Don't look now but stocks are peeling back a bit after a nice run-up in the beginning of September. Just like so many times earlier this year (in addition to the past five years), strategists are wondering if this is just the market taking another breather.
If you’ve bought dips in the past this year, you’ve probably enjoyed some nice returns. The bears have been seeing future capitulation in every dip, and they’ve been burned each time they’ve bet against the larger market. Josh Brown, CEO of Ritholtz Management and co-author of the book Clash of the Financial Pundits says timing the market is a fool’s errand.
“I regard market-timing and forecasting as absurd,” Brown howls in the attached video. However, if one is so inclined, Brown points out some historical trends.
“Seasonally the back half of September, first week of October, has always been tricky for markets. Nobody knows why, there’s now logical reason, one theory is that going back one hundred years when we were an agrarian society this is when the banks would have to pony up their cash in order for farmers to hire enough hands to bring in the harvest, the banks wouldn’t be as flush, and as a result investment markets wouldn’t get that benefit.”
Seasonality and history of agrarian-focused markets aside, Brown sees one reason why certain sectors are getting hit in the market – the strong dollar. “The dollar has been on a tear, to me that is the number one story for the investment markets of the late summer, early fall… at the end of the day the effect that it has on the equity markets is really interesting.”
Dollar sensitivity is in particular hurting some sector more than others. “For example, the three sectors that have the highest percentage of stocks below their 200-day moving average, they are the three sectors that are most susceptible to a stronger dollar.” Those sectors are industrials, materials, and energy. Brown believes without the participation of these three sectors, it is hard to envision a scenario where the S&P 500 (^GSPC) makes new highs.
What this comes down to is perhaps taking a look at your portfolio to see if a rebalancing is necessary. “A lot of people missed the rally last year where they didn’t capture all of it and what we’ve seen is people taking more aggressive bets in order to make up for that this year,” he notes.

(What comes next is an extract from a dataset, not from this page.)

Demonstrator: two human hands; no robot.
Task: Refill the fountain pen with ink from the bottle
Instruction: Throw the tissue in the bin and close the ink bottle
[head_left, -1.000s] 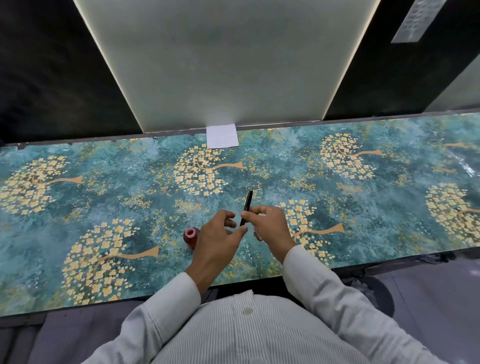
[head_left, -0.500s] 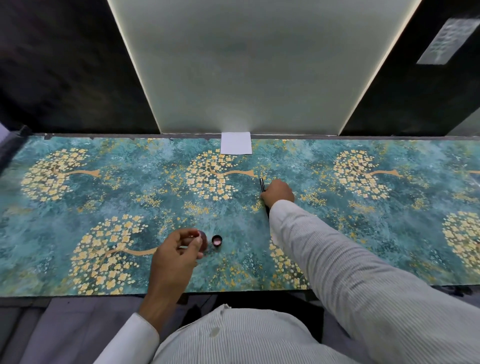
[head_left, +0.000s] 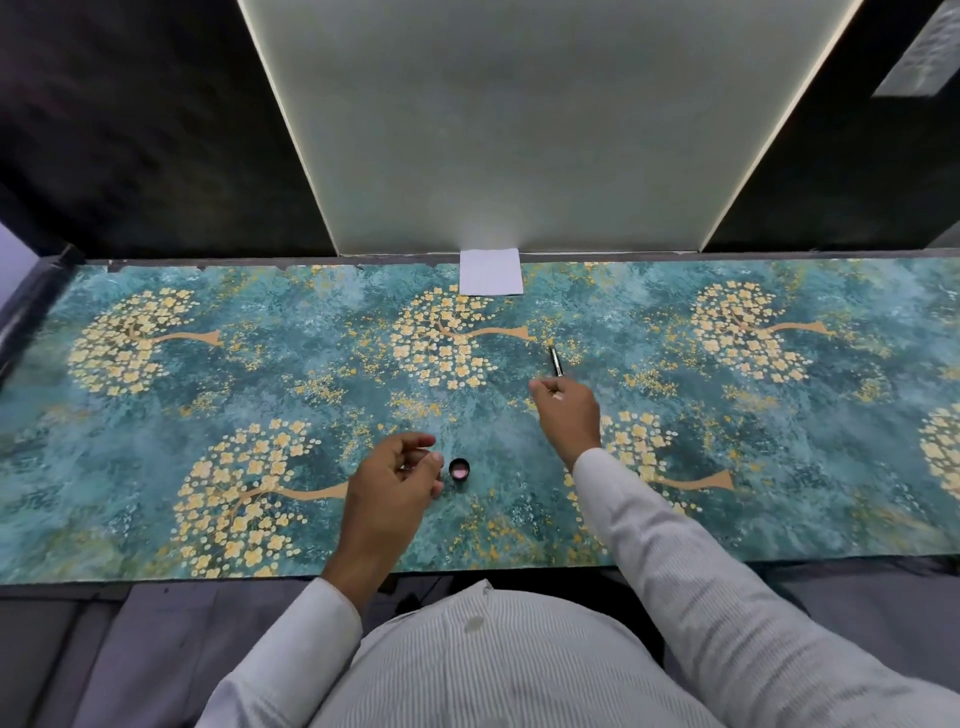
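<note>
A black fountain pen (head_left: 556, 361) with a silver clip lies on the patterned table, pointing away from me. My right hand (head_left: 569, 415) hovers just in front of its near end, fingers loosely bent, not touching it. A small round dark cap (head_left: 459, 469) with a pink inside sits open-side up near the front middle. My left hand (head_left: 395, 478) is curled right beside the cap, around a small thing that is mostly hidden. It appears to be the ink bottle.
A white paper square (head_left: 491, 272) lies at the table's back edge against the pale wall panel. The teal table cover (head_left: 779, 467) with gold trees runs wide to both sides. The table's front edge is close to my body.
Both hands held the pen together near the front. My right hand then carried it farther back, laid it down and drew away. My left hand moved to the bottle, and the cap now lies apart.
</note>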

“If you have a one or two percent correction in the S&P which is hilariously small, and you feel uncomfortable or you’re looking at the balance of your account and its down more than you thought it would be on a minor tremor, what’s actionable is you look at that and you say, ‘well why am I betting so heavily on U.S. equities, why are U.S. stocks 90% of my portfolio… maybe I’m not doing enough in fixed income?’” Essentially, in Brown’s eyes it's time to take a litmus test of your portfolio and see if anything’s out of whack.